# Are food plots legal on private property? Question about the 450ft law too.



## Bowfising14ft (Nov 17, 2016)

Hi all,
I would like to plant a small food plot next year I'm just a Little confused on the legalities. I will be on my property and if I'm not making I can plant a food plot?

If I plant a food plot I have a very small area I could hunt and it puts me in a spot where I'm about 300ft fro a shed that is on a neighbors property on the lot line. Does a shed or garage fall into the 450ft rule?


----------



## bobsbeads (Jan 19, 2014)

Bowfising14ft said:


> Hi all,
> I would like to plant a small food plot next year I'm just a Little confused on the legalities. I will be on my property and if I'm not making I can plant a food plot?
> 
> If I plant a food plot I have a very small area I could hunt and it puts me in a spot where I'm about 300ft fro a shed that is on a neighbors property on the lot line. Does a shed or garage fall into the 450ft rule?

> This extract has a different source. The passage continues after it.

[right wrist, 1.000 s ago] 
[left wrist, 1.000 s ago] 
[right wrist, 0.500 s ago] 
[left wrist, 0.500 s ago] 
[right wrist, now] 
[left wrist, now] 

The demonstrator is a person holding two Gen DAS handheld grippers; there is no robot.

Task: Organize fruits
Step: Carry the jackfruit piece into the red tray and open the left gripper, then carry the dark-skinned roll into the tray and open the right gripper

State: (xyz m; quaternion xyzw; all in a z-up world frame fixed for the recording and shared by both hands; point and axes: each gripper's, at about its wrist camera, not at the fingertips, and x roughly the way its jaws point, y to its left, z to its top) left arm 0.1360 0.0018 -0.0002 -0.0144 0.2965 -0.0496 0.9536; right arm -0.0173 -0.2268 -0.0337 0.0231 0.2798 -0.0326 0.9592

450 ft. From A Occupied dwelling when using a gun. No such restriction for a bow.
Food plot shouldn’t be a problem.


----------



## Zofchak (Jan 10, 2003)

From my reading of the safety zone laws a barn or garage would be considered as a dwelling, but a small shed would probably not. That said, you could also negate any issue of having to be 450ft with a firearm if you have written permission from your neighbor.


----------



## Petronius (Oct 13, 2010)

Bowfising14ft said:


> Hi all,
> I would like to plant a small food plot next year I'm just a Little confused on the legalities. I will be on my property and if I'm not making I can plant a food plot?
> 
> If I plant a food plot I have a very small area I could hunt and it puts me in a spot where I'm about 300ft fro a shed that is on a neighbors property on the lot line. Does a shed or garage fall into the 450ft rule?


I don't see anything written that includes a shed or separate garage in the buildings specified, unless the shed or garage is part of a farm operation.









Safety Zones Around Buildings







www.michigan.gov





*Safety Zones Around Buildings*
No person may hunt with a firearm within 450 feet of an occupied building, dwelling, house, residence or cabin, or any barn or other building used in connection with a farm operation, without obtaining the written permission of the owner, renter or occupant of the property. The safety zone applies to hunting only. It does not apply to indoor or outdoor shooting ranges, target shooting, law enforcement activities or the discharge of firearms for any non-hunting purpose.

*324.40111(7) *





__





Michigan Legislature - Section 324.40111


The Michigan Legislature Website is a free service of the Legislative Internet Technology Team in cooperation with the Michigan Legislative Council, the Michigan House of Representatives, and the Michigan Senate.



www.legislature.mi.gov


----------



## tdejong302 (Nov 28, 2004)

You are good. 450 ft. from the dwelling. You can hunt closer w/ written permission from them if your concerned about being too close.


----------



## Bowfising14ft (Nov 17, 2016)

Thanks for the information, I wasn't sure if I was missing in info that would make what I want to do a no go.


----------



## bobsbeads (Jan 19, 2014)

Doesn’t seem right , you can target shoot , but cannot hunt ?


----------



## Chessieman (Dec 8, 2009)

Yep, that's the law, now do not even think about a backstop, there are no guidelines.


----------



## Petronius (Oct 13, 2010)

bobsbeads said:


> Doesn’t seem right , you can target shoot , but cannot hunt ?





Chessieman said:


> Yep, that's the law, now do not even think about a backstop, there are no guidelines.


Generally, when you target shoot, you are stationary and not moving around and shooting in different directions. In small game hunting, you would be moving around, possibly shooting upward, and not paying close attention to what is out in the background.


----------